# Problems with a Vector Gear Lighter?



## The Dutch (Apr 5, 2004)

I just got a new Vector Gear lighter and I'm puzzled by a few things about it.
The biggest one is that it doesn't immediatly shut off after you release the gas, it stays lit for a sec or two and then shuts off. Is this normal with this lighter? I've bled, filled, re-bled, re-filled, adjusted the flame adjust, only used 3x or greater fuel etc... Any thoughts?


----------



## Da Klugs (Jan 8, 2005)

The Dutch said:


> I just got a new Vector Gear lighter and I'm puzzled by a few things about it.
> The biggest one is that it doesn't immediatly shut off after you release the gas, it stays lit for a sec or two and then shuts off. Is this normal with this lighter? I've bled, filled, re-bled, re-filled, adjusted the flame adjust, only used 3x or greater fuel etc... Any thoughts?


My colibri trifecta does this when I first fill it up really full. Try using it a bit and see what happens. I think its the pressure.


----------



## radar (Dec 31, 1999)

The Dutch said:


> I just got a new Vector Gear lighter and I'm puzzled by a few things about it.
> The biggest one is that it doesn't immediatly shut off after you release the gas, it stays lit for a sec or two and then shuts off. Is this normal with this lighter? I've bled, filled, re-bled, re-filled, adjusted the flame adjust, only used 3x or greater fuel etc... Any thoughts?


I get the same thing after I fill my Colibri and my Nibo, but it stops after a few lights. I'm using Vector Triple Refined gas.


----------



## txmatt (May 22, 2004)

Turn the gas down a bit and it won't stay light soo long. That is the extra gas in the tubing between the tank and the jet burning off, and at the highest setting there is more gas left over.

-Matt-


----------



## Mr. White (Dec 4, 2004)

The Dutch said:


> I just got a new Vector Gear lighter and I'm puzzled by a few things about it.
> The biggest one is that it doesn't immediatly shut off after you release the gas, it stays lit for a sec or two and then shuts off. Is this normal with this lighter? I've bled, filled, re-bled, re-filled, adjusted the flame adjust, only used 3x or greater fuel etc... Any thoughts?

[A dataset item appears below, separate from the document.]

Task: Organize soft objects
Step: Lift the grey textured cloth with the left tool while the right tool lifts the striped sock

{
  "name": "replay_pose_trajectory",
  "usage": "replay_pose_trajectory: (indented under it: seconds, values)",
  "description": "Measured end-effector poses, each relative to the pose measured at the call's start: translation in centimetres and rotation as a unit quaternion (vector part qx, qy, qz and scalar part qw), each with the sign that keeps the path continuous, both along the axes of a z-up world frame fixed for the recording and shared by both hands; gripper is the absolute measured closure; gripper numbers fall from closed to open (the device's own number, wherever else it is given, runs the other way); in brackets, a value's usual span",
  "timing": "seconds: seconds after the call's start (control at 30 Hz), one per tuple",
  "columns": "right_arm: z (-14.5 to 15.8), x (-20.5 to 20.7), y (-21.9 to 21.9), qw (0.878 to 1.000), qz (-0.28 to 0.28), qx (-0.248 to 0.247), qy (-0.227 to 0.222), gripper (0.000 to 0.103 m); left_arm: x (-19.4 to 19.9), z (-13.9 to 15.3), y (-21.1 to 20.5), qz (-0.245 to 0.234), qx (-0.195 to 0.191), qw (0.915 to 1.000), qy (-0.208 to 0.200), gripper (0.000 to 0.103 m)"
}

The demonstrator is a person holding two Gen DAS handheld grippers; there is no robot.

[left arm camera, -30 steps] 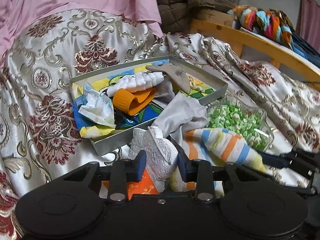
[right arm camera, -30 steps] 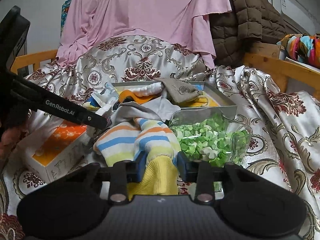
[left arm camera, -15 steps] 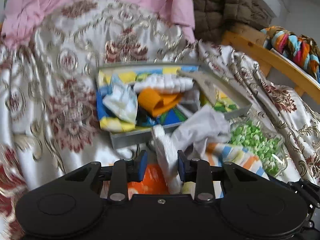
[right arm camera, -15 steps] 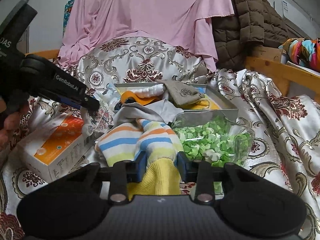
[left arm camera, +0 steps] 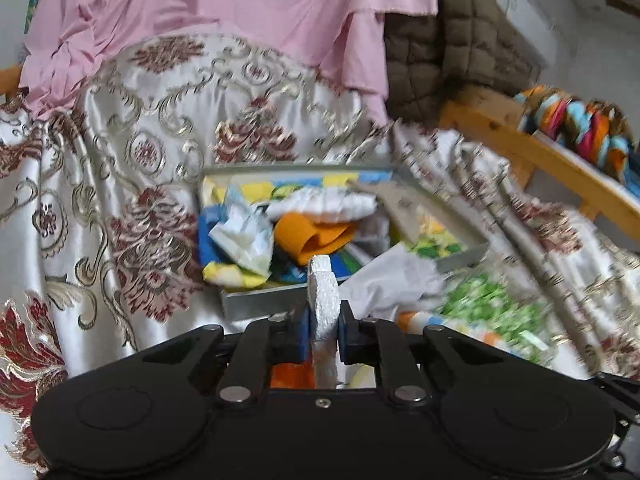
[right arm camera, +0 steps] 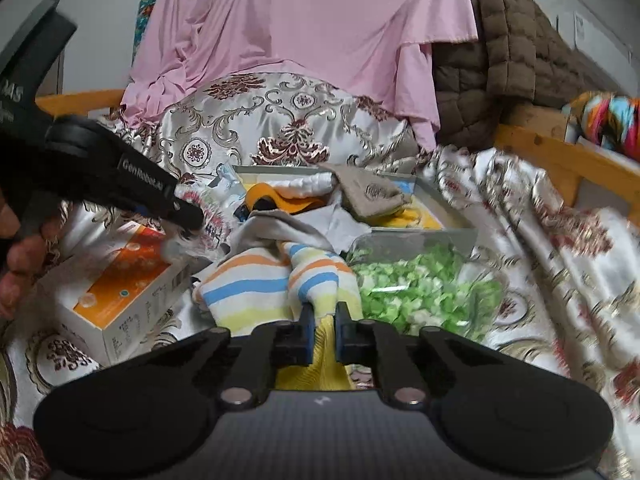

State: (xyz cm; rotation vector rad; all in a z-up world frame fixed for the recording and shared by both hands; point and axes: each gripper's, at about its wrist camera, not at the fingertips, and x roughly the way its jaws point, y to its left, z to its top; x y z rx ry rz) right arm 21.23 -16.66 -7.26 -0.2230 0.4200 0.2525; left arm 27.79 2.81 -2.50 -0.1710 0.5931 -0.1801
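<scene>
Left gripper point(left arm camera: 323, 330) clamps white foam piece point(left arm camera: 322, 292); right gripper point(right arm camera: 322, 330) pinches striped sock point(right arm camera: 272, 284). Tray point(left arm camera: 256, 304) part-filled; both items unplaced.

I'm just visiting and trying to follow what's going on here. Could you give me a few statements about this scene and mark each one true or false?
1. The left claw grips a white foam piece. True.
2. The right claw is wide open and holds nothing. False: it pinches the striped sock.
3. An orange item lies in the grey tray. True.
4. The clear bag holds red bits. False: they are green.
</scene>
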Motion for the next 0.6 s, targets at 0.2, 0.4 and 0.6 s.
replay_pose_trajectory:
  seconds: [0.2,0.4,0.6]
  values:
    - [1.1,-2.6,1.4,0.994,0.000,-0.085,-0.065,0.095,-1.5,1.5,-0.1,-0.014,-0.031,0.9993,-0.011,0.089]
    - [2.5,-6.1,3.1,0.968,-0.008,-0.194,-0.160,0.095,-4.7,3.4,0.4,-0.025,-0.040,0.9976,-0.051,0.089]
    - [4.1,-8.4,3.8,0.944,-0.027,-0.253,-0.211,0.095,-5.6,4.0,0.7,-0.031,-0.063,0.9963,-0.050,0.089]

I have this problem with my Nibo but not my Colibri Vortex or Belmont. It's a bit annoying, but I guess I'll get used to it.


----------



## gabebdog1 (Mar 9, 2005)

my colibri tri fecta flickers and Ive bled refilled it and still the same any Ideas??


----------



## Wiseguy1982 (Nov 17, 2009)

I'm having issues with my new Vector Thundra Perdomo Table Lighter...

I push the button, it shoots a quick burst of flame and then just emits the gas. I too have bled and refilled...what the hell is the problem with this thing?

:dunno::mad2::humble:


----------



## casadooley (Jul 11, 2006)

Wiseguy1982 said:


> I'm having issues with my new Vector Thundra Perdomo Table Lighter...
> 
> I push the button, it shoots a quick burst of flame and then just emits the gas. I too have bled and refilled...what the hell is the problem with this thing?
> 
> :dunno::mad2::humble:


Turn it down.


----------



## Wiseguy1982 (Nov 17, 2009)

casadooley said:


> Turn it down.


Tried that too...


----------



## casadooley (Jul 11, 2006)

Russ, what brand of fuel are you filling it with?


----------



## xmacro (Mar 24, 2010)

Wiseguy1982 said:


> I'm having issues with my new Vector Thundra Perdomo Table Lighter...
> 
> I push the button, it shoots a quick burst of flame and then just emits the gas. I too have bled and refilled...what the hell is the problem with this thing?
> 
> :dunno::mad2::humble:


Really?! I've had this same lighter and it sits outside under a tent (otherwise exposed to the elements) and it's always worked flawlessly.

Might wanna check what fuel you're refilling with like casadooley said, or check if you have it under warranty


----------



## Wiseguy1982 (Nov 17, 2009)

casadooley said:


> Russ, what brand of fuel are you filling it with?


Xikar...:hmm:


----------